L’amiante ne se rencontre pas uniquement dans les bâtiments, il se retrouve aussi parfois dans le jardin, enfoui dans la terre ou masqué par la végétation. Cela ne change rien. Le vendeur est tenu d’en informer l’acquéreur, y compris quand il s’agit d’un dépôt d’amiante qui remonte à plusieurs décennies.
On ne s’embarrassait pas dans les années 1970. Que faire des tôles fibrociment amiante ? Elles resteront stockées décennies dans un coin du terrain, disparaissant au fil du temps sous la végétation. Après tout, à l’époque, l’amiante n’était pas encore considéré comme dangereux, et la conscience environnementale restait embryonnaire. Alors, les déchets de la construction demeuraient sur place et servaient souvent à alimenter les remblais.

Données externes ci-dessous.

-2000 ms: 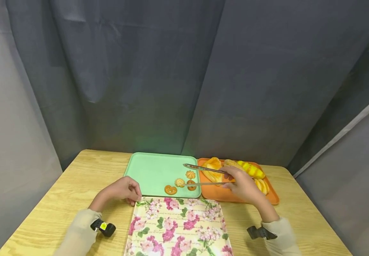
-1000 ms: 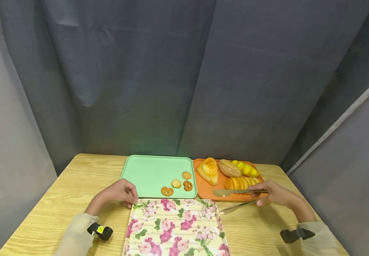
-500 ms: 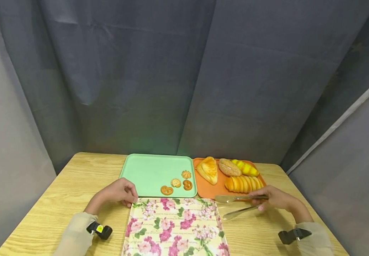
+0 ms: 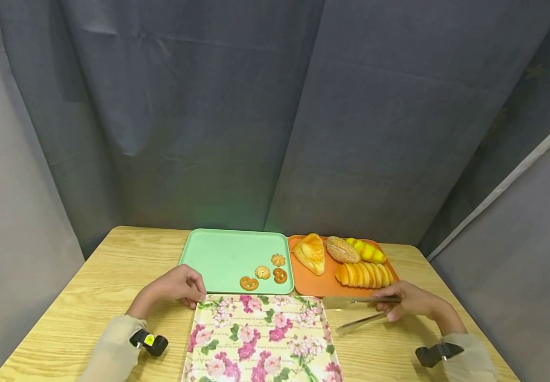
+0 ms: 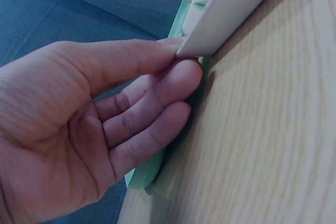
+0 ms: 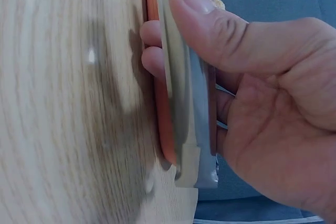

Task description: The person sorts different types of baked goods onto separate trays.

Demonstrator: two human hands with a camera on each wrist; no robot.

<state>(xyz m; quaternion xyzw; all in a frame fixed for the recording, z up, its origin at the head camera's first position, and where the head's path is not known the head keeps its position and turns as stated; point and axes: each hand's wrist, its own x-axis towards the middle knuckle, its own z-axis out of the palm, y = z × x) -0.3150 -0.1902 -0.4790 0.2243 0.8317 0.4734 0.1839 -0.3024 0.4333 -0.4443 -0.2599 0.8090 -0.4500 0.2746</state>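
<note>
My left hand (image 4: 179, 286) pinches the far left corner of the floral tray (image 4: 251, 347); in the left wrist view, thumb and index finger (image 5: 181, 80) meet at its pale edge (image 5: 210, 27). On the right, my right hand (image 4: 410, 300) grips metal tongs (image 4: 361, 322), thumb on one side and fingers curled round the other. Their two arms spread apart, tips pointing left between the orange tray (image 4: 313, 286) and the floral tray, with nothing between them. In the right wrist view the tongs' closed end (image 6: 197, 166) faces the camera.
Behind the floral tray, a green tray (image 4: 222, 254) carries pretzels (image 4: 249, 284) and cookies (image 4: 278, 260). On the orange tray lie a triangular pastry (image 4: 310, 254), a seeded bun (image 4: 342, 250), a yellow bread (image 4: 366, 251) and a ridged loaf (image 4: 363, 275). Grey curtains (image 4: 208, 132) surround the table.
From over the green and orange trays, my right hand has moved the tongs right and nearer to me, off the trays. The left hand keeps its hold on the floral tray's corner.
</note>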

Presque un demi-siècle plus tard, la propriétaire devenue octogénaire cède l’ensemble de ses parcelles immobilières pour un montant 162.000 euros. Nous sommes en 2018, le jeune couple acquéreur a l’intention d’y construire une maison.
L’amiante resurgit
Les premiers coups de pioche sont donnés, mais le chantier est vite stoppé: dans des remblais et en divers endroits du terrain, les acquéreurs découvrent de nombreux gravats, déchets et en particulier de vieilles plaques de fibrociment comportant de l’amiante. Apparemment, les tôles croupissent là depuis les années 1976-1978, lors de travaux menés par le défunt mari de la propriétaire. Et masquées par une végétation foisonnante, elles sont restées invisibles lors des visites préalables à la vente.
On parle donc de vice caché. Devant la justice, les acquéreurs réclament près de 162.000 euros -autant que le prix de vente- au titre de la dépollution du terrain et de sa remise en état. Pour eux, la venderesse n’ignorait pas l’existence de cette décharge et elle a clairement manqué à son obligation d’information.
L’ancienne propriétaire qui avait hérité du bien en 1973 plaide la bonne foi, rien ne montre qu’elle avait connaissance de cette pollution. Toutefois, une clause dans le contrat de vente stipule qu’ « en cas de vente, le vendeur reste devoir supporter le coût d’élimination des déchets, qu’ils soient les siens, ceux de ses locataires ou précédents propriétaires, pouvant le cas échéant se trouver sur le bien vendu. »
130.000 euros pour dépolluer le terrain
Pour la cour d’appel de Grenoble, cette clause est conforme à la jurisprudence du Conseil d’État selon laquelle le propriétaire d’un terrain sur lequel ont été déposés des déchets peut être regardé comme le détenteur de ceux-ci. « Par voie de conséquence, le vendeur d’un immeuble sur lequel se trouvent des déchets (…) reste légalement tenu d’en assurer l’enlèvement et l’élimination ». Peu importe que la venderesse ait eu connaissance de ces dépôts ou non, « cette circonstance n’étant pas de nature à exonérer le détenteur de son obligation d’élimination des déchets ». Le diagnostiqueur ne peut pas non plus être mis en cause, puisque son repérage réalisé dans le cadre d’une vente se cantonne aux immeubles bâtis.
La cour d’appel confirme donc le jugement de première instance et condamne la venderesse. Le coût de la dépollution est cependant revu à la baisse mais l’ex-propriétaire octogénaire devra tout de même verser 130.000 euros pour la remise en état de la parcelle, ainsi que 4.000 euros au titre des dommages et intérêts en réparation du préjudice de jouissance et encore 1.800 euros correspondant au coût du diagnostic amiante mené sur le terrain.